Tuesday, February 12, 2013

Musisi Jalanan dan Bahasa Tanpa Ucap


Malam ini, suara penyanyi, cabikan gitar akustik, dan gesekan violin dua orang musisi jalanan melengkapi acara makan malam kami. Ada sekitar delapan lagu lintas daerah dipersembahkan, ada lagu batak, manado, hingga melayu. Desisan kompor, gemercik riuh lauk yang sedang dimasak, ocehan para tamu, seakan menjadi instrumen pelengkap.

Lagu Manado dibawakan, "Siapa Bilang Pelaut 'Mata Keranjang'?" Bait awal lagu yang dilantunkan yang oleh sang penyanyi berhasil mencuri perhatian para tamu, termasuk saya. Ada yang senyam-senyum, ada yang langsung menonton, ada yang membahas lirik tersebut dengan rekannya, ada yang perhatiannya tetap tidak teralihkan dari makanan yang tersaji di depannya. "Mereka bermusik dengan hati, makanya lagunya terdengar nikmat," ucap seseorang.

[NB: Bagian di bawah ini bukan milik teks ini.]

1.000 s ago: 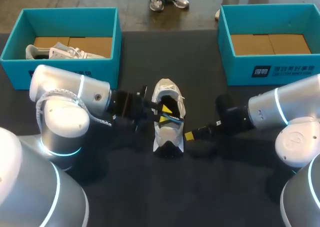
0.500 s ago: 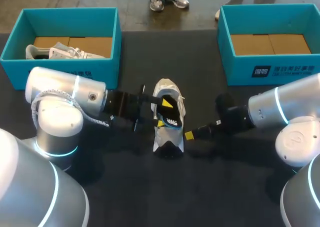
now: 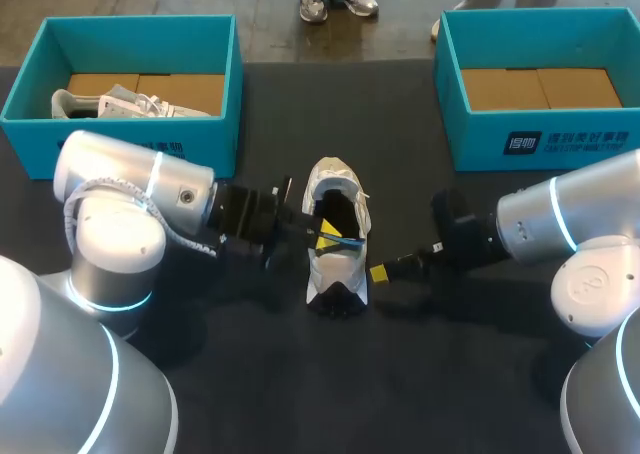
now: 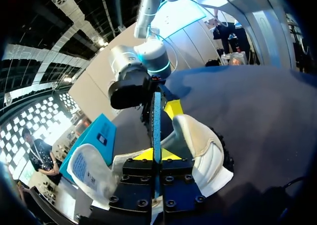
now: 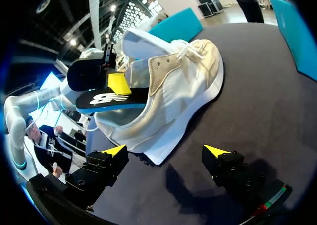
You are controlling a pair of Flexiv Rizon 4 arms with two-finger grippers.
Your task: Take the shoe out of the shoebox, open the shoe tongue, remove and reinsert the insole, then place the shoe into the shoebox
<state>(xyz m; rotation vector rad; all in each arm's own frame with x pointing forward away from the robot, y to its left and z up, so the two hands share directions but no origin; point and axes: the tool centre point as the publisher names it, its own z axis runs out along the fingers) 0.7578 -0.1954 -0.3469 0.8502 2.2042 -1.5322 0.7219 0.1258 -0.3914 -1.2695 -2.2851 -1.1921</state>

Olahan lagu 'Pergi Untuk Kembali' milik Ello meninggalkan kesan tersendiri untuk saya. Lagu ini cukup populer di zaman Sekolah Dasar dulu. Bernostalgia, kenangan 'Zaman SD' mulai berputar-putar lagi di benak. Kota Pontianak penuh kenangan, gedung sekolah berarsitektur khas Belanda, wajah para guru, permainan khas kanak-kanak, canda, tawa, riuh warna-warni kehidupan awal akhil balik membuat rindu.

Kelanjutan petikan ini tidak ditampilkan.